Go through the lines below and transcribe each one exactly.
Content starts
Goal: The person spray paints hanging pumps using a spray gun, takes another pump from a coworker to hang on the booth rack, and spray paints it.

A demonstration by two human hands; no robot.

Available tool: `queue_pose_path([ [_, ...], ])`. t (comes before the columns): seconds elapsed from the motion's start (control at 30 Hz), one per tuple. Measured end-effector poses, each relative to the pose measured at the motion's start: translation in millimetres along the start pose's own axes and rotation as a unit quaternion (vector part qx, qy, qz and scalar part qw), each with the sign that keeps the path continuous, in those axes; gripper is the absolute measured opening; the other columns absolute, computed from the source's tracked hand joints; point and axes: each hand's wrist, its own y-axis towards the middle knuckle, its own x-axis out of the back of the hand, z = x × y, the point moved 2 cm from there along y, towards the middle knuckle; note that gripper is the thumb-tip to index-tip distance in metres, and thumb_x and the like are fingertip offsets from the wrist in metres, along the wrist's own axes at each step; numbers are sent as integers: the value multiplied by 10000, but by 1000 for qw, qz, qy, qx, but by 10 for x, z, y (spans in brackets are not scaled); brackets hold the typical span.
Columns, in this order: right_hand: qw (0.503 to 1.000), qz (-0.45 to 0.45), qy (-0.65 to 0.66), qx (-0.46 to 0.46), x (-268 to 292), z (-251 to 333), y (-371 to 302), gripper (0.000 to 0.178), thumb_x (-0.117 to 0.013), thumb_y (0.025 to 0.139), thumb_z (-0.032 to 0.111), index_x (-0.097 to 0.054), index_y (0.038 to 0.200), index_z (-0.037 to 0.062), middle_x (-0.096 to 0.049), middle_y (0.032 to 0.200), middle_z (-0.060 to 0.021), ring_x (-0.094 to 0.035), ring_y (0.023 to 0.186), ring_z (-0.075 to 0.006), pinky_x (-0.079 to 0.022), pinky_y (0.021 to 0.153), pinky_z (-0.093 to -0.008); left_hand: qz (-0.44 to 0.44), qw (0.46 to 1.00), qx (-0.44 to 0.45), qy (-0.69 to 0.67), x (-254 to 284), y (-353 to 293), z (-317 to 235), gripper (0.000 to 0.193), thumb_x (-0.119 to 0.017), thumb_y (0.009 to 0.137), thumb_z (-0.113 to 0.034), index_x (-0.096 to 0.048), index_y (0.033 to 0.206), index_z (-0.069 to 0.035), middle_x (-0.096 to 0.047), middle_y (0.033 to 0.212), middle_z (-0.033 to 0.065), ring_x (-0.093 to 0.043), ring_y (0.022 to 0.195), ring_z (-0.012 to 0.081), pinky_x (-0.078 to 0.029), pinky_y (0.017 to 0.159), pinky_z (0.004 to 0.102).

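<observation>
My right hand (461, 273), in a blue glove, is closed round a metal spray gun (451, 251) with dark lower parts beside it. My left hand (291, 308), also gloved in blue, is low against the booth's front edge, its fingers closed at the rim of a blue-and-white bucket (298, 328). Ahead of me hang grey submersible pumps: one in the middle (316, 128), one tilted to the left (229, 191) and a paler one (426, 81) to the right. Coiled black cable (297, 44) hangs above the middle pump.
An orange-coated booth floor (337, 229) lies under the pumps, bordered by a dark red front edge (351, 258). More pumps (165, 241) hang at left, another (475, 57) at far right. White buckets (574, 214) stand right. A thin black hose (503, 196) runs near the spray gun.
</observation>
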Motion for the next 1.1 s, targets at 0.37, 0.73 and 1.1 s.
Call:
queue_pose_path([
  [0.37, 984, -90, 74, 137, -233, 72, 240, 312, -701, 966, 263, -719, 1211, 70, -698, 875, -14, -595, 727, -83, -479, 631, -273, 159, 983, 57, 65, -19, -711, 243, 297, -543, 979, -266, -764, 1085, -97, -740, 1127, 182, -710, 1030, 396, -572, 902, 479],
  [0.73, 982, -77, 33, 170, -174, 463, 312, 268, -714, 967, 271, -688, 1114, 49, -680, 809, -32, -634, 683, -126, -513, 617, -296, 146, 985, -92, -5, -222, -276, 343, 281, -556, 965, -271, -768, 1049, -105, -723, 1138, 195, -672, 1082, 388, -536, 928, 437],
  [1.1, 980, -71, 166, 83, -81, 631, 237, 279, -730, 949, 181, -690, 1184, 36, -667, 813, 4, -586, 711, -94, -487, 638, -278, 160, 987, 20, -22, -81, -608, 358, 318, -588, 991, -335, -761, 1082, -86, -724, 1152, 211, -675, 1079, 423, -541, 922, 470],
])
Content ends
RESULT:
Goal: The person spray paints hanging pumps using a spray gun, takes another pump from a coworker to hang on the booth rack, and spray paints it.

A demonstration by two human hands; no robot.

Available tool: `queue_pose_path([ [_, ...], ])`. t (comes before the columns): seconds elapsed from the motion's start (control at 30 Hz), one per tuple. Measured end-effector poses, each relative to the pose measured at the motion's start: translation in millimetres along the start pose's own axes and rotation as a unit quaternion (vector part qx, qy, qz and scalar part qw), each with the sign that keeps the path continuous, in those axes; gripper is the absolute measured opening; the other columns absolute, computed from the source's tracked hand joints; point and axes: each hand's wrist, its own y-axis towards the middle knuckle, its own x-axis out of the back of the hand, z = x × y, the point moved 2 cm from there along y, towards the middle knuckle; note that gripper is the thumb-tip to index-tip distance in metres, and thumb_x and the like are fingertip offsets from the wrist in metres, along the wrist's own axes at each step; numbers are sent as integers: the value multiplied by 10000, but by 1000 for qw, qz, qy, qx, but by 10 for x, z, y (spans in brackets are not scaled); brackets hold the typical span.
Columns, in this order: right_hand: qw (0.503 to 1.000), qz (-0.45 to 0.45), qy (-0.65 to 0.66), qx (-0.46 to 0.46), x (-268 to 292), z (-251 to 333), y (-371 to 302), gripper (0.000 to 0.178), thumb_x (-0.117 to 0.013), thumb_y (0.025 to 0.139), thumb_z (-0.032 to 0.111), index_x (-0.097 to 0.054), index_y (0.038 to 0.200), index_z (-0.037 to 0.062), middle_x (-0.096 to 0.049), middle_y (0.032 to 0.200), middle_z (-0.060 to 0.021), ring_x (-0.094 to 0.035), ring_y (0.023 to 0.186), ring_z (-0.075 to 0.006), pinky_x (-0.079 to 0.022), pinky_y (0.021 to 0.153), pinky_z (-0.093 to -0.008); left_hand: qz (-0.44 to 0.44), qw (0.46 to 1.00), qx (-0.44 to 0.45), qy (-0.69 to 0.67), x (-254 to 284), y (-353 to 293), z (-317 to 235), gripper (0.000 to 0.193), thumb_x (-0.119 to 0.017), thumb_y (0.009 to 0.137), thumb_z (-0.113 to 0.034), index_x (-0.096 to 0.048), index_y (0.033 to 0.206), index_z (-0.069 to 0.035), middle_x (-0.096 to 0.047), middle_y (0.033 to 0.212), middle_z (-0.033 to 0.065), ring_x (-0.093 to 0.043), ring_y (0.022 to 0.195), ring_z (-0.012 to 0.081), pinky_x (-0.078 to 0.029), pinky_y (0.017 to 0.159), pinky_z (0.004 to 0.102).

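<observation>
My right hand (461, 273), in a blue glove, is closed round a metal spray gun (451, 251) with dark lower parts beside it. My left hand (291, 308), also gloved in blue, is low against the booth's front edge, its fingers closed at the rim of a blue-and-white bucket (298, 328). Ahead of me hang grey submersible pumps: one in the middle (316, 128), one tilted to the left (229, 191) and a paler one (426, 81) to the right. Coiled black cable (297, 44) hangs above the middle pump.
An orange-coated booth floor (337, 229) lies under the pumps, bordered by a dark red front edge (351, 258). More pumps (165, 241) hang at left, another (475, 57) at far right. White buckets (574, 214) stand right. A thin black hose (503, 196) runs near the spray gun.
</observation>
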Motion for the next 1.1 s, targets at 0.37, 0.73 and 1.1 s.
Call:
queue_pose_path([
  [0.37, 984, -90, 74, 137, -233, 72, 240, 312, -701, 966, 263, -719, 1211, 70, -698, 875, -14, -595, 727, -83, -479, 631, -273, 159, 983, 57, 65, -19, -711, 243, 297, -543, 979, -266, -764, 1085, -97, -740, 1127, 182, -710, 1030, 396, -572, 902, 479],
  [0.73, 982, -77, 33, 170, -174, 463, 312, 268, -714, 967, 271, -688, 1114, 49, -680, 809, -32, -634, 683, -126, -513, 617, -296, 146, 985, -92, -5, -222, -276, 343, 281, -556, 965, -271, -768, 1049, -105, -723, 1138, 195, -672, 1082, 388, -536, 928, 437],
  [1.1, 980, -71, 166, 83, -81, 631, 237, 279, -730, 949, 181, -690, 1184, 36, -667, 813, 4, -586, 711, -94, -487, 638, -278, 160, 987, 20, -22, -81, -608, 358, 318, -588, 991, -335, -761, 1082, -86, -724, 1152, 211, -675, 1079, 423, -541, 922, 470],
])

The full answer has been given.